STORED DATA ::
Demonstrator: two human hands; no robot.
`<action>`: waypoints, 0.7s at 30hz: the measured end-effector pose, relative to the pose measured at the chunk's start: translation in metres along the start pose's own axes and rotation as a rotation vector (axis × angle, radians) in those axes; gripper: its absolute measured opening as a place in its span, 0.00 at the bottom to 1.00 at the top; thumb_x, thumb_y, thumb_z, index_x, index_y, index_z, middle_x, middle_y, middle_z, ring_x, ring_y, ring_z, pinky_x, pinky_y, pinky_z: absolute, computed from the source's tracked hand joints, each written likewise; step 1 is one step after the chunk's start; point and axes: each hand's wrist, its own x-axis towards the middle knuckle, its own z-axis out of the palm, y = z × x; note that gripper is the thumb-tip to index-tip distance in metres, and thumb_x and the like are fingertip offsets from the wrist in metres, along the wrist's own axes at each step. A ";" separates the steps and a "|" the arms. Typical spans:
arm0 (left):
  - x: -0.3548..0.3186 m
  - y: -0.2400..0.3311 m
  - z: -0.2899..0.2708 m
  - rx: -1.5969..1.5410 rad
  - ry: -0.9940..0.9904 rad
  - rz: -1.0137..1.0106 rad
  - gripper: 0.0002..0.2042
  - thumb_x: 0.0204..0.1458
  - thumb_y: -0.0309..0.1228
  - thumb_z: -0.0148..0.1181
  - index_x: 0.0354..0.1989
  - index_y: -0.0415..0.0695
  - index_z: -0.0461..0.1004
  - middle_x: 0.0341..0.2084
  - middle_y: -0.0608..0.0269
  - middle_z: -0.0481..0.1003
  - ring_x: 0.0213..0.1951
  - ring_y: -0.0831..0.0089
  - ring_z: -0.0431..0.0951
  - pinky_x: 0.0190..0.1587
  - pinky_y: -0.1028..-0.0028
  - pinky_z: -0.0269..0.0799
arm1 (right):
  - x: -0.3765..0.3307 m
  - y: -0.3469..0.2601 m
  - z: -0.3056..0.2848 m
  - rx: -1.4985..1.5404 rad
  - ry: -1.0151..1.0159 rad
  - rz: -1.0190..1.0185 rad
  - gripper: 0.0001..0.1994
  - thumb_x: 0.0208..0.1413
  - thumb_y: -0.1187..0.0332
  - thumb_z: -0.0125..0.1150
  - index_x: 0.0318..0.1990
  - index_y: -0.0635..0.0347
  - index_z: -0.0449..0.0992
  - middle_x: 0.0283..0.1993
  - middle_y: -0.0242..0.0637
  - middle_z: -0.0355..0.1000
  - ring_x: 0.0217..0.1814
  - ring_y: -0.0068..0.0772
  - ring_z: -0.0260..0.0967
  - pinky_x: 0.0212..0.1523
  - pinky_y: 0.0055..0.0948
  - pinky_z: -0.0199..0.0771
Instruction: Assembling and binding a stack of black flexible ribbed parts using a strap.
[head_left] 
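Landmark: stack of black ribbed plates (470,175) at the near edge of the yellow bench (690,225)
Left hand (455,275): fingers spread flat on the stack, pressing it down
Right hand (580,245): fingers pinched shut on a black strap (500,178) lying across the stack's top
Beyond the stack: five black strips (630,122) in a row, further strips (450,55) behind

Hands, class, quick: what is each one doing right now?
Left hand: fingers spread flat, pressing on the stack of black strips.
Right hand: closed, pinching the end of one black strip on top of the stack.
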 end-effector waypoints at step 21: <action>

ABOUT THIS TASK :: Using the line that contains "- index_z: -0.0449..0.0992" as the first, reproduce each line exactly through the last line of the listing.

RESPONSE BELOW ::
  - index_z: -0.0449..0.0992
  - middle_x: 0.0283..0.1993
  - middle_y: -0.0242..0.0637
  - middle_z: -0.0355..0.1000
  - ring_x: 0.0217..0.1814
  - ring_y: -0.0068..0.0772
  - ring_z: -0.0260..0.0967
  - pinky_x: 0.0212..0.1523
  - pinky_y: 0.0055..0.0948
  - pinky_z: -0.0199..0.0771
Instruction: Assembling and binding a stack of black flexible ribbed parts using a strap.
[head_left] 
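Landmark: stack of black ribbed plates (470,175) at the near edge of the yellow bench (690,225)
Left hand (455,275): fingers spread flat on the stack, pressing it down
Right hand (580,245): fingers pinched shut on a black strap (500,178) lying across the stack's top
Beyond the stack: five black strips (630,122) in a row, further strips (450,55) behind

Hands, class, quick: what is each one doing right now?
Left hand: fingers spread flat, pressing on the stack of black strips.
Right hand: closed, pinching the end of one black strip on top of the stack.
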 end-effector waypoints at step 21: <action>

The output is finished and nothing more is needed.